Special agents of the Federal Bureau of Investigation arrested Mayles and Miscio in Atlanta on Aug. 10 after they handed over a folder and a specimen of the microorganism needed to make ivermectin in exchange for $1 million in cash and $500,000 in bonds, according to Chertoff. According to the indictment, they believed that the FBI undercover agent was an international broker. They initially sought $2.2 million for the ivermectin process and had sold a portion of the process to the undercover agent for $2,500 in May, the indictment said.

Mayles and Miscio were at the same time trying to negotiate an interferon deal for $6 million to $8 million, the indictment said.

The two were charged with conspiracy, wire fraud and interstate transmission of stolen property. If convicted, they could face 30 years in jail and millions in fines, according to the U.S. Attorney. They pleaded not guilty to initial federal criminal complaint and were released on $50,000 bail each. Neither could be reached for comment Tuesday.

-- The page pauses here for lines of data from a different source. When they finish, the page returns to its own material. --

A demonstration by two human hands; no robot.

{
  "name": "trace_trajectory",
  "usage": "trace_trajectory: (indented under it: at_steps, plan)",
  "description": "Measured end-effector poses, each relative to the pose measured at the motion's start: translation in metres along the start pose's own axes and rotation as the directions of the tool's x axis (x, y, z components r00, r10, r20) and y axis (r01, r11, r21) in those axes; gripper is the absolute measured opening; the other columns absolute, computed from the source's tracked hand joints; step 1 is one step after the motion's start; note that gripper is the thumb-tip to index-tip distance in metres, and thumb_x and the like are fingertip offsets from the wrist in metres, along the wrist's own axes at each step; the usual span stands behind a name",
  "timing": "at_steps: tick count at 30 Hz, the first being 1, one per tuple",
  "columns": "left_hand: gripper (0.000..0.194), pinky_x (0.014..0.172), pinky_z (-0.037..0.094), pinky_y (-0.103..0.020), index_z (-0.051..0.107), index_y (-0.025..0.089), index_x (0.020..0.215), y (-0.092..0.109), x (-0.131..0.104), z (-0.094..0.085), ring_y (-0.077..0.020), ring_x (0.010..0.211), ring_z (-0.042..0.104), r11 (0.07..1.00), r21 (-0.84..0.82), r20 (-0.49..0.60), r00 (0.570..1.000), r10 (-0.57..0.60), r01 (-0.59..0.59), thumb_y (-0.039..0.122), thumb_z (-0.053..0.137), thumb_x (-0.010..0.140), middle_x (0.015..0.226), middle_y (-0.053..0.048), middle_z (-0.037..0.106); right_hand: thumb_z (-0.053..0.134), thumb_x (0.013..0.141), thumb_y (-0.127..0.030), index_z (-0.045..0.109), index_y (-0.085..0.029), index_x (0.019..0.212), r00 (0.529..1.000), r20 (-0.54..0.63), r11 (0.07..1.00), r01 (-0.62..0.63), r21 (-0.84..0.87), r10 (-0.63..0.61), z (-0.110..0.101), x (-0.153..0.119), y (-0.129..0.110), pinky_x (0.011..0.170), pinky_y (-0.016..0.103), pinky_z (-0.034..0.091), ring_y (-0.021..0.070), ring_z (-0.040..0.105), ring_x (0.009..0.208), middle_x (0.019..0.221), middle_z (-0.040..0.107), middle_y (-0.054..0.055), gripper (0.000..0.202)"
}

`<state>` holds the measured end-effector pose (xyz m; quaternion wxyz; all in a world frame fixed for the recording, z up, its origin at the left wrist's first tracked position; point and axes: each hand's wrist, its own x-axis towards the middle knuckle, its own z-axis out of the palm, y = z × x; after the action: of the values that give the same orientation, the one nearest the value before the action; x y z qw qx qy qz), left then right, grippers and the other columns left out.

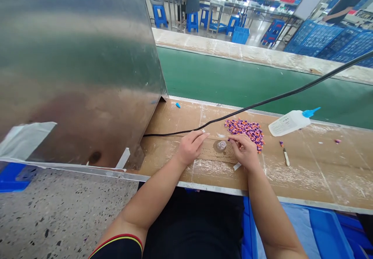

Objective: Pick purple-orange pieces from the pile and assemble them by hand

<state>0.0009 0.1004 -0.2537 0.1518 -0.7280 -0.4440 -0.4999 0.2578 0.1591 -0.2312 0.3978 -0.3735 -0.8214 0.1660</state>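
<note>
Sorting at the cardboard-covered desk (305,169), near the start.
My right hand (244,150) pinches one small piece from the purple-and-orange pile (246,129); left hand (190,146) rests loosely curled, empty; pile mostly remains.

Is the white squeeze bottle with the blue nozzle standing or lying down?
Lying down: the bottle rests on its side on the bench, nozzle pointing right.

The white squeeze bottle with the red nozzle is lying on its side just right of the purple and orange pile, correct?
Not quite: the head view shows the white squeeze bottle has a blue nozzle, not red. It does lie on its side just right of the purple and orange pile.
</note>
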Motion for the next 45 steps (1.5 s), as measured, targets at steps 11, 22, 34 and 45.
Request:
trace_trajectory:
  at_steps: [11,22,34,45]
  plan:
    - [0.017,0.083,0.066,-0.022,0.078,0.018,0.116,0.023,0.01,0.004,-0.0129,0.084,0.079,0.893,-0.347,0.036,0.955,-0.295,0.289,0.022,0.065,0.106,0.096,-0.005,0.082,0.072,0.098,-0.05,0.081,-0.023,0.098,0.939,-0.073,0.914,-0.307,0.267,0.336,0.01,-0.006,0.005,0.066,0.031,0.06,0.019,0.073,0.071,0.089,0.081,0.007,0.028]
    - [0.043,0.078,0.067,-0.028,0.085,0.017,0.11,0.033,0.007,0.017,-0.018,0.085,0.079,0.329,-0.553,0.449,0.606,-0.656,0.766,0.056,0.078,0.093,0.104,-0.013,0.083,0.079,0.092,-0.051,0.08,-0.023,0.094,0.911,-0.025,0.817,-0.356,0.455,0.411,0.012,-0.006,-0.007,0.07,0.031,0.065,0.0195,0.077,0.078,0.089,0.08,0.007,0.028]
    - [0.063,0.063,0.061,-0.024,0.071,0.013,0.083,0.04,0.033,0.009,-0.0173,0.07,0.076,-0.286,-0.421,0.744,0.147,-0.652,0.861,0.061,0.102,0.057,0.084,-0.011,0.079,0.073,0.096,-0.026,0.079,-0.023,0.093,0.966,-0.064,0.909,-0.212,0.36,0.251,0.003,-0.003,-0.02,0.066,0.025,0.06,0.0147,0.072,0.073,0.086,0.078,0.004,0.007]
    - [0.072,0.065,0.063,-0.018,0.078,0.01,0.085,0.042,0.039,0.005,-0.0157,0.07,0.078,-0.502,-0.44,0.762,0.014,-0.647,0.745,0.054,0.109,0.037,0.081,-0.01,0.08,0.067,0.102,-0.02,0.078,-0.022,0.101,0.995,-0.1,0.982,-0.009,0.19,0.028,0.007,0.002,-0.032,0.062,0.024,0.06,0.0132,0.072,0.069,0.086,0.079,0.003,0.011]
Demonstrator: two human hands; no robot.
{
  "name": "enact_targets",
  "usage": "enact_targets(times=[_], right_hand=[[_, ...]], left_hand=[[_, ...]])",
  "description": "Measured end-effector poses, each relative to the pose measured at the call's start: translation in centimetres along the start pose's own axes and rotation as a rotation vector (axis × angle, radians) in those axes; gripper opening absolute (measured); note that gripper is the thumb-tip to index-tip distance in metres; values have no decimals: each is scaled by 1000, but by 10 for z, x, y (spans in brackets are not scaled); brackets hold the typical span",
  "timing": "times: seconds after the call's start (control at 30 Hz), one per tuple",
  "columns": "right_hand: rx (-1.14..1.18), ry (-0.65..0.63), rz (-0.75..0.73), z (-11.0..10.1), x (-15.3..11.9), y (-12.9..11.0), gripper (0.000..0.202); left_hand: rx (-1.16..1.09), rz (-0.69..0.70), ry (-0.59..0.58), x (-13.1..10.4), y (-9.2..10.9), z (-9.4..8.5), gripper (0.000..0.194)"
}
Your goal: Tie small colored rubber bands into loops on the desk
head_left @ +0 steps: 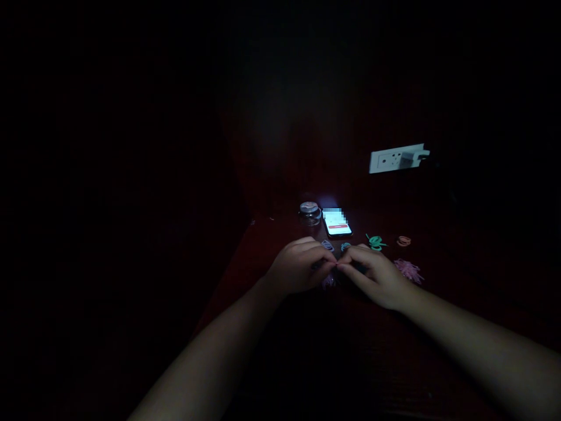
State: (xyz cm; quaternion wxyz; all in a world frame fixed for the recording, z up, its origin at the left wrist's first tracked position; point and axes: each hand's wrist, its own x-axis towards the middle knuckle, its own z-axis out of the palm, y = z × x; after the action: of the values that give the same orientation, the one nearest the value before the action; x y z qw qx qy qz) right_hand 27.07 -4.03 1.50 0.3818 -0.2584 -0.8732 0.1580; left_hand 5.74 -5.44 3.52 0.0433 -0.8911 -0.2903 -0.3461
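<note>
My left hand (303,266) and my right hand (372,273) meet fingertip to fingertip above the dark table. Both are closed in a pinch, and whatever lies between the fingers is too small and dark to make out. Just beyond the fingers lie a purple looped strand (327,245) and a blue looped strand (346,247). Purple thin strips (328,282) show below my left fingers, partly hidden. Beside my right hand rests a heap of pink thin strips (409,271). A green looped strand (376,242) and an orange looped strand (404,241) sit farther back.
A lit phone (337,222) lies behind the hands, with a small lidded glass jar (310,214) at its left. On the back wall is a white socket panel (397,159) with a plug in it. The dark red table (245,257) has its left edge faintly visible; surroundings are very dark.
</note>
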Motion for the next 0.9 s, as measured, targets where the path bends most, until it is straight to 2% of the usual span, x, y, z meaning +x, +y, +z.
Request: enact_targets(times=[0.27,0.47,0.9], right_hand=[[-16,-24,39,-1,0,-1,18],[-7,22,21,0,0,-1,8],[11,26,7,1,0,-1,10]], left_hand=[[20,1,-16,-1,-3,2,14],[31,-14,-30,-2,-3,2,14],[18,-21,-42,-3,-5,3,14]])
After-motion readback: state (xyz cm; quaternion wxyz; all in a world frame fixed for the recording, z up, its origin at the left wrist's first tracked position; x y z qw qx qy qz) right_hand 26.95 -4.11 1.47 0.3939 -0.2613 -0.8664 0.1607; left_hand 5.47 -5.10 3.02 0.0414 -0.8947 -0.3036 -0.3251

Mayles and Miscio were affiliated with Biopharm Research Inc., a pharmaceuticals research and consulting firm in Hazlet, where the U.S. Attorney’s office says other evidence of a scheme to sell patent-protected drugs was found.

Mayles, who holds a Ph.D. in microbiology from the University of West Virginia, signed an agreement not to disclose confidential information when he left both Schering and Merck, officials of the drug companies said. The indictment said Miscio is believed to be an organic chemist educated in Italy who was listed as the director of Biopharm.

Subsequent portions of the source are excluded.